DIRECTIONS: Take the entries below and print all of them exactly, please.

Stored dataset items:
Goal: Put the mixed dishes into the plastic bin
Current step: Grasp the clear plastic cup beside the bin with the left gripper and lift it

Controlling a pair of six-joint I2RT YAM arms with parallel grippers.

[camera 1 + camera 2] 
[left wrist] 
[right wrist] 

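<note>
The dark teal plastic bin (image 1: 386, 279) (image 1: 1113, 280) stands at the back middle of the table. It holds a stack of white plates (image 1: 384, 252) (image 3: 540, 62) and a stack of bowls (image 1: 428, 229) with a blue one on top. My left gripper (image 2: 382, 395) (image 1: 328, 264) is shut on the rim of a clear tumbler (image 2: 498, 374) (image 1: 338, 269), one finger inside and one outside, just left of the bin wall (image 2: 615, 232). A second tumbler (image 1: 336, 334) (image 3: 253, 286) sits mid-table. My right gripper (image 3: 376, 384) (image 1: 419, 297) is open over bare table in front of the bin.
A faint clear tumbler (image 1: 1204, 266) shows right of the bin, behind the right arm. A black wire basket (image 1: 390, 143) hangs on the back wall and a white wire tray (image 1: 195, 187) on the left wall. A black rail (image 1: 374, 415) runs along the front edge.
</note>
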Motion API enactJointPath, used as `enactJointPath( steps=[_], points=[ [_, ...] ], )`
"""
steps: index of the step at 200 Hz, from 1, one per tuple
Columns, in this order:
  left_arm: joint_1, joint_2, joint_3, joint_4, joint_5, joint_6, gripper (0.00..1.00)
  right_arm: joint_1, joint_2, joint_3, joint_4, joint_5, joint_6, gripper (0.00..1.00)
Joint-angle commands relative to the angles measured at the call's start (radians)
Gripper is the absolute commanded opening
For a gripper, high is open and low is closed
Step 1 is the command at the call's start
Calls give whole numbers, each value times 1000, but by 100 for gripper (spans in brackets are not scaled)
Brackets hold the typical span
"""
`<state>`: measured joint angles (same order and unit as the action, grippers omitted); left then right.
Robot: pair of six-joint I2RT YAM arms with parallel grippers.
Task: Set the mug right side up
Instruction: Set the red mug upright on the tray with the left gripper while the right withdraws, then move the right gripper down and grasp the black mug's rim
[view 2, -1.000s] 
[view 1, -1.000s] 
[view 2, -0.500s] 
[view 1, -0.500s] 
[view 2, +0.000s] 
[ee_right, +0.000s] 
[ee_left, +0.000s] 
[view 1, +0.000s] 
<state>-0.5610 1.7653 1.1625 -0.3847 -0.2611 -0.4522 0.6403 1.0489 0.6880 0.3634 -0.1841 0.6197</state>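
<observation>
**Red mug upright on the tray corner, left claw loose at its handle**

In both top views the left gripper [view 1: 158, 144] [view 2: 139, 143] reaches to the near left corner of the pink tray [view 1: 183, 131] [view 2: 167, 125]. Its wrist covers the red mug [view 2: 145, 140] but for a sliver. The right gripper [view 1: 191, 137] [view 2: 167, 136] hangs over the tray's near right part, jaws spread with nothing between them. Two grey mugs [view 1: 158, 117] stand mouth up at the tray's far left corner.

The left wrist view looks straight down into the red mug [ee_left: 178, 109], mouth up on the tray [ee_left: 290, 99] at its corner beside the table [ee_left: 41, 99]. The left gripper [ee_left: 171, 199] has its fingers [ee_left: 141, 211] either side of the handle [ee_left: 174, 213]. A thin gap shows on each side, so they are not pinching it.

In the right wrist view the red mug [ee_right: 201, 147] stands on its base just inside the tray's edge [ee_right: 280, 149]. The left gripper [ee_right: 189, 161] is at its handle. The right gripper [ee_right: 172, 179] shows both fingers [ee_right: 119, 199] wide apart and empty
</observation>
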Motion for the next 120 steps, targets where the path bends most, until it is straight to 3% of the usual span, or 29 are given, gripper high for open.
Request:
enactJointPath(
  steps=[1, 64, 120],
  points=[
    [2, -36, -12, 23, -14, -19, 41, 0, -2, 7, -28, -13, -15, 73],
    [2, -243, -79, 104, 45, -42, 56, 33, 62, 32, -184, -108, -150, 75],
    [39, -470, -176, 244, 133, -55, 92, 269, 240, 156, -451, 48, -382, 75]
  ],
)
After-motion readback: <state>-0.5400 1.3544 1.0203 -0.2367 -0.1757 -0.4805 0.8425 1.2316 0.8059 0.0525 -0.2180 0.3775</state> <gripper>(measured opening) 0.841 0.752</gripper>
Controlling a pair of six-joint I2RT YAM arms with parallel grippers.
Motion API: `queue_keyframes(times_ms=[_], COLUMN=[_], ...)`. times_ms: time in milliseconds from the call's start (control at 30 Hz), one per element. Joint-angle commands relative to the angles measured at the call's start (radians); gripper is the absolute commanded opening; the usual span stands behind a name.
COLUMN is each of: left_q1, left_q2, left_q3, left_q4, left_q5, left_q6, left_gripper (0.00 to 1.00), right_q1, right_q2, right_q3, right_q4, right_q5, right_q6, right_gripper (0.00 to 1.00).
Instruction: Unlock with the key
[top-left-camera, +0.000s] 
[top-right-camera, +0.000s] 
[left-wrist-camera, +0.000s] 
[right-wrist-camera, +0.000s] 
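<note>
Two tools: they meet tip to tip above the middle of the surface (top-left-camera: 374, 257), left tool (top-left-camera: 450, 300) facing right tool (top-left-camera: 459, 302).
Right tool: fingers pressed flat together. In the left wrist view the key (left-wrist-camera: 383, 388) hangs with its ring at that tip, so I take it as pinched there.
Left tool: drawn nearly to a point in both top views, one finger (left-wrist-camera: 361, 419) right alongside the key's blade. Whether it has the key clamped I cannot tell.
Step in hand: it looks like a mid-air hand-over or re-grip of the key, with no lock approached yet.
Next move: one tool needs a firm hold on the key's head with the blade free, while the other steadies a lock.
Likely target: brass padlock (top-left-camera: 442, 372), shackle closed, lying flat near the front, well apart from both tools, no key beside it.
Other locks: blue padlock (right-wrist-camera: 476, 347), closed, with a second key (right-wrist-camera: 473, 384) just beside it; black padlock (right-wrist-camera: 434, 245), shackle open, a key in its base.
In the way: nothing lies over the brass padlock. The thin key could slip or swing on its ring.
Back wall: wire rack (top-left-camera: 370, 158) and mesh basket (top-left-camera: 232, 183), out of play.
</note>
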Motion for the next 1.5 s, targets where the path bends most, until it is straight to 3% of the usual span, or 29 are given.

ANSWER BELOW:
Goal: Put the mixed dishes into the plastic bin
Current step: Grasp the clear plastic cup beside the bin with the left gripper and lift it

Controlling a pair of six-joint I2RT YAM arms with parallel grippers.

[camera 1 + camera 2] 
[left wrist] 
[right wrist] 

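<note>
The dark teal plastic bin (image 1: 386, 279) (image 1: 1113, 280) stands at the back middle of the table. It holds a stack of white plates (image 1: 384, 252) (image 3: 540, 62) and a stack of bowls (image 1: 428, 229) with a blue one on top. My left gripper (image 2: 382, 395) (image 1: 328, 264) is shut on the rim of a clear tumbler (image 2: 498, 374) (image 1: 338, 269), one finger inside and one outside, just left of the bin wall (image 2: 615, 232). A second tumbler (image 1: 336, 334) (image 3: 253, 286) sits mid-table. My right gripper (image 3: 376, 384) (image 1: 419, 297) is open over bare table in front of the bin.
A faint clear tumbler (image 1: 1204, 266) shows right of the bin, behind the right arm. A black wire basket (image 1: 390, 143) hangs on the back wall and a white wire tray (image 1: 195, 187) on the left wall. A black rail (image 1: 374, 415) runs along the front edge.
</note>
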Motion API enactJointPath, used as `enactJointPath( steps=[_], points=[ [_, ...] ], )`
"""
steps: index of the step at 200 Hz, from 1, one per tuple
Columns, in this order:
  left_arm: joint_1, joint_2, joint_3, joint_4, joint_5, joint_6, gripper (0.00..1.00)
  right_arm: joint_1, joint_2, joint_3, joint_4, joint_5, joint_6, gripper (0.00..1.00)
Joint-angle commands relative to the angles measured at the call's start (radians)
Gripper is the absolute commanded opening
For a gripper, high is open and low is closed
Step 1 is the command at the call's start
Calls give whole numbers, each value times 1000, but by 100 for gripper (spans in brackets are not scaled)
Brackets hold the typical span
"""
`<state>`: measured joint angles (same order and unit as the action, grippers omitted); left then right.
Robot: pair of six-joint I2RT YAM arms with parallel grippers.
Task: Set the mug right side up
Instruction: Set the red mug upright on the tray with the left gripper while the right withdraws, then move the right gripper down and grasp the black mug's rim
[view 2, -1.000s] 
[view 1, -1.000s] 
[view 2, -0.500s] 
[view 1, -0.500s] 
[view 2, +0.000s] 
[ee_right, +0.000s] 
[ee_left, +0.000s] 
[view 1, +0.000s] 
<state>-0.5610 1.7653 1.1625 -0.3847 -0.2611 -0.4522 0.6403 1.0489 0.6880 0.3634 -0.1841 0.6197</state>
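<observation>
**Red mug upright on the tray corner, left claw loose at its handle**

In both top views the left gripper [view 1: 158, 144] [view 2: 139, 143] reaches to the near left corner of the pink tray [view 1: 183, 131] [view 2: 167, 125]. Its wrist covers the red mug [view 2: 145, 140] but for a sliver. The right gripper [view 1: 191, 137] [view 2: 167, 136] hangs over the tray's near right part, jaws spread with nothing between them. Two grey mugs [view 1: 158, 117] stand mouth up at the tray's far left corner.

The left wrist view looks straight down into the red mug [ee_left: 178, 109], mouth up on the tray [ee_left: 290, 99] at its corner beside the table [ee_left: 41, 99]. The left gripper [ee_left: 171, 199] has its fingers [ee_left: 141, 211] either side of the handle [ee_left: 174, 213]. A thin gap shows on each side, so they are not pinching it.

In the right wrist view the red mug [ee_right: 201, 147] stands on its base just inside the tray's edge [ee_right: 280, 149]. The left gripper [ee_right: 189, 161] is at its handle. The right gripper [ee_right: 172, 179] shows both fingers [ee_right: 119, 199] wide apart and empty
</observation>
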Motion for the next 120 steps, targets where the path bends most, until it is straight to 3% of the usual span, or 29 are given, gripper high for open.
Request:
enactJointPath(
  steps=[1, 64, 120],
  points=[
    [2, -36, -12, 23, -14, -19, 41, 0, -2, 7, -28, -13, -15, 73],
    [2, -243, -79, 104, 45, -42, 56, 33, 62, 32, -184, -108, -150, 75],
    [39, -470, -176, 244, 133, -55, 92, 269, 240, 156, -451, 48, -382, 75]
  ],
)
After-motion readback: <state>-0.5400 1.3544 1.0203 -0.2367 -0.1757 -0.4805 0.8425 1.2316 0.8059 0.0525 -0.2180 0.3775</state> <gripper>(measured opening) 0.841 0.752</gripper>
Controlling a pair of six-joint I2RT YAM arms with parallel grippers.
Motion API: `queue_keyframes(times_ms=[_], COLUMN=[_], ...)`. times_ms: time in milliseconds from the call's start (control at 30 Hz), one per element. Joint-angle commands relative to the angles measured at the call's start (radians); gripper is the absolute commanded opening; the usual span stands behind a name.
COLUMN is each of: left_q1, left_q2, left_q3, left_q4, left_q5, left_q6, left_gripper (0.00 to 1.00), right_q1, right_q2, right_q3, right_q4, right_q5, right_q6, right_gripper (0.00 to 1.00).
Instruction: Unlock with the key
[top-left-camera, +0.000s] 
[top-right-camera, +0.000s] 
[left-wrist-camera, +0.000s] 
[right-wrist-camera, +0.000s] 
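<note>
Two tools: they meet tip to tip above the middle of the surface (top-left-camera: 374, 257), left tool (top-left-camera: 450, 300) facing right tool (top-left-camera: 459, 302).
Right tool: fingers pressed flat together. In the left wrist view the key (left-wrist-camera: 383, 388) hangs with its ring at that tip, so I take it as pinched there.
Left tool: drawn nearly to a point in both top views, one finger (left-wrist-camera: 361, 419) right alongside the key's blade. Whether it has the key clamped I cannot tell.
Step in hand: it looks like a mid-air hand-over or re-grip of the key, with no lock approached yet.
Next move: one tool needs a firm hold on the key's head with the blade free, while the other steadies a lock.
Likely target: brass padlock (top-left-camera: 442, 372), shackle closed, lying flat near the front, well apart from both tools, no key beside it.
Other locks: blue padlock (right-wrist-camera: 476, 347), closed, with a second key (right-wrist-camera: 473, 384) just beside it; black padlock (right-wrist-camera: 434, 245), shackle open, a key in its base.
In the way: nothing lies over the brass padlock. The thin key could slip or swing on its ring.
Back wall: wire rack (top-left-camera: 370, 158) and mesh basket (top-left-camera: 232, 183), out of play.
</note>
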Motion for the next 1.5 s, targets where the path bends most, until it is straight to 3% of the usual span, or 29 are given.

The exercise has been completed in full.